WHAT THEY DO:
Respiratory therapists care for patients from infants to seniors who have lung and breathing disorders and recommend treatment methods. They examine patients, perform diagnostic tests to assess the pulmonary function and teach patients how to use treatments and equipment, such as ventilators.
They also administer respiratory therapy treatments by performing broncho pulmonary drainage and assist with breathing exercises. Following a hospital discharge they will help design home exercise programs and instruct patients and their families on how to use assistive equipment.
EDUCATION AND TRAINING:
The minimum educational requirement is an Associate in Applied Science (A.A.S.) Degree and the Respiratory Therapy Program needs to be accredited by the Commission on Accreditation for Respiratory Care. A Community College Respiratory Therapy Program is designed to be completed in 5 semesters although many students choose to extend their course work over a longer span of time.
Graduates of the Respiratory Therapy Program are eligible to take the Respiratory Therapy students examinations from the National Board for Respiratory Care. Passing this exam and obtaining the RRT Credential is required by employers in most states.
Respiratory therapy programs typically include courses in human anatomy and physiology, chemistry, physics, microbiology, pharmacology, and math. Other courses deal with therapeutic and diagnostic procedures and tests, equipment, patient assessment, and cardiopulmonary resuscitation (CPR). In addition to coursework, programs have clinical components that allow therapists to gain supervised, practical experience in treating patients.
High school students interested in applying to respiratory therapy programs should take courses in health, biology, math, chemistry, and physics.
The NBRC and its respiratory therapist certifications have become an industry standard across the country, with all 49 states that license respiratory therapists using them to ensure that recent RT program graduates possess the skills and knowledge necessary to be eligible for licensure.

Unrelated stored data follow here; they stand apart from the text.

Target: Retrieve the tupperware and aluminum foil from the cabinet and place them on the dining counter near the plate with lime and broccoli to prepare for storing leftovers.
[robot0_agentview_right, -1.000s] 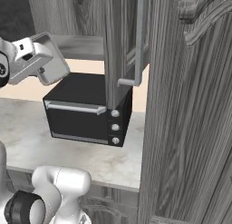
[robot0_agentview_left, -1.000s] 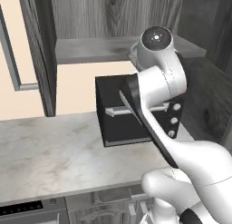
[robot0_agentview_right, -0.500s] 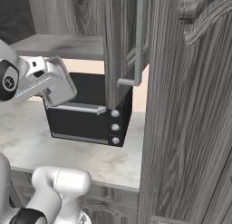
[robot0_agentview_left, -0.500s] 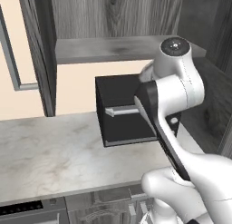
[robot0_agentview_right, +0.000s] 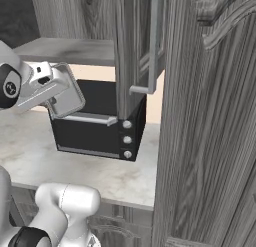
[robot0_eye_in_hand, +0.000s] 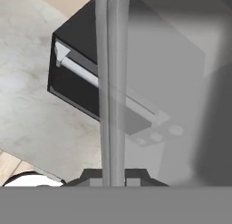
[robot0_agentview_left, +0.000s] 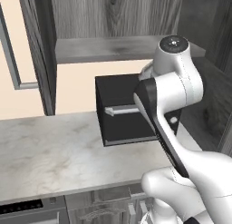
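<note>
Swinging rightward and lower than a second ago, arm is carrying tupperware over counter, now hanging before toaster oven. Gripper fingers pinching container's rim. First item looking retrieved, delivery pending. Cabinet door hiding everything rightward; translucent wall blurring hand view.

- Soft, even light is filling the scene, with no glare anywhere.
- Faint shade is lying under the black oven on the pale counter.
- A see-through grey sheet is veiling the hand view (hazy, washed-out behind it).
</note>
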Available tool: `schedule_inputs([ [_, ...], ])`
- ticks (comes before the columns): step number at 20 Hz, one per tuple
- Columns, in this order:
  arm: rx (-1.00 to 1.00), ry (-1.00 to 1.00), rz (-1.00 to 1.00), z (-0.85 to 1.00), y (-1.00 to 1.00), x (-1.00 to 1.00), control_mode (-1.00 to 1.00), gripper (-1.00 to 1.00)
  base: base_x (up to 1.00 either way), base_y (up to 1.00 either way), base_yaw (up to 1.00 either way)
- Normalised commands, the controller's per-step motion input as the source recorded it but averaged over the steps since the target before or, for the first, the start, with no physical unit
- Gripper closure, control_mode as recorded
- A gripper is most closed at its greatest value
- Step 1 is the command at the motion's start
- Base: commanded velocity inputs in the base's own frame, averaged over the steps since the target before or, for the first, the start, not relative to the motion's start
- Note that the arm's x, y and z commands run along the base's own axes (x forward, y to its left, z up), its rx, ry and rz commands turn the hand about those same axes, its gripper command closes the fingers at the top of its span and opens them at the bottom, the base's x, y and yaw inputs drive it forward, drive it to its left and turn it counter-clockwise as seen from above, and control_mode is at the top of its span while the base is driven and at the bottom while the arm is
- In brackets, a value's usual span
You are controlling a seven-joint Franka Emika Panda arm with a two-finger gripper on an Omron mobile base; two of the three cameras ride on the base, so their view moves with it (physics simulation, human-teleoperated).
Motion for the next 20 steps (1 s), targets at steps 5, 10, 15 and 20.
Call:
schedule_inputs([
  [5,0.0,0.0,0.0,0.0,0.0,0.0,1.0,1.0,-1.0,0.15,0.03],
  [10,0.0,0.0,0.0,0.0,0.0,0.0,1.0,1.0,-1.0,0.28,0.16],
  [15,0.0,0.0,0.0,0.0,0.0,0.0,1.0,1.0,-1.0,-0.09,-0.17],
  [20,0.0,0.0,0.0,0.0,0.0,0.0,1.0,1.0,-0.79,0.08,-0.79],
])
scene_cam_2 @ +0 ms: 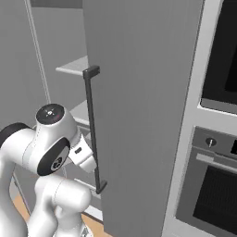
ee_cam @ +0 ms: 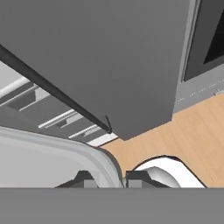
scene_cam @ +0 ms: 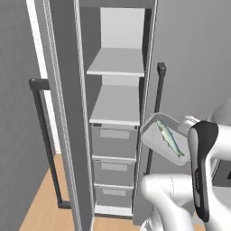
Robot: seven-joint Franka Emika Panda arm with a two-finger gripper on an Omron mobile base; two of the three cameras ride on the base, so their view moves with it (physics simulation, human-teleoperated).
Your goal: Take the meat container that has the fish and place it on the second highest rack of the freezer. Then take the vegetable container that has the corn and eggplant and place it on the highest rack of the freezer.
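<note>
Beside the freezer's (scene_cam: 115, 135) flat pale shelves, tool (ee_cam: 109, 178) pinching rounded grey tray (scene_cam: 155, 140) rim, slim silvery fish (scene_cam: 170, 137) inside.

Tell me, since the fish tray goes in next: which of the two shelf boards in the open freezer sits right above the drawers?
The second highest rack. Its front edge meets the top drawer, while the highest rack hangs above it, with open space beneath.

The freezer (scene_cam: 115, 113) stands open — the highest rack (scene_cam: 118, 63) and the second highest rack (scene_cam: 117, 106) are flat pale grey boards, bare on the surfaces that show. Below them sit three grey drawers (scene_cam: 113, 166). Light wood floor (scene_cam: 43, 205) lies beneath, at the near left.
</note>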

Even in Alaska, where there is no state licensure, respiratory therapists use NBRC credentials to distinguish themselves in a competitive profession.
According to the Bureau of Labor Statistics the Median Annual Wage for respiratory therapists was $56,290 in May 2013. A human resources study by the American Association for Respiratory Care (AARC), says the average annual salary for respiratory therapists in the United States was $62,223 in 2009. The AARC reports that, like so many other healthcare professions, the demand for respiratory therapists (RT) is on the rise, with salaries following suit. According to the Bureau of Labor Statistics, the top 10 percent earned more than $78,230.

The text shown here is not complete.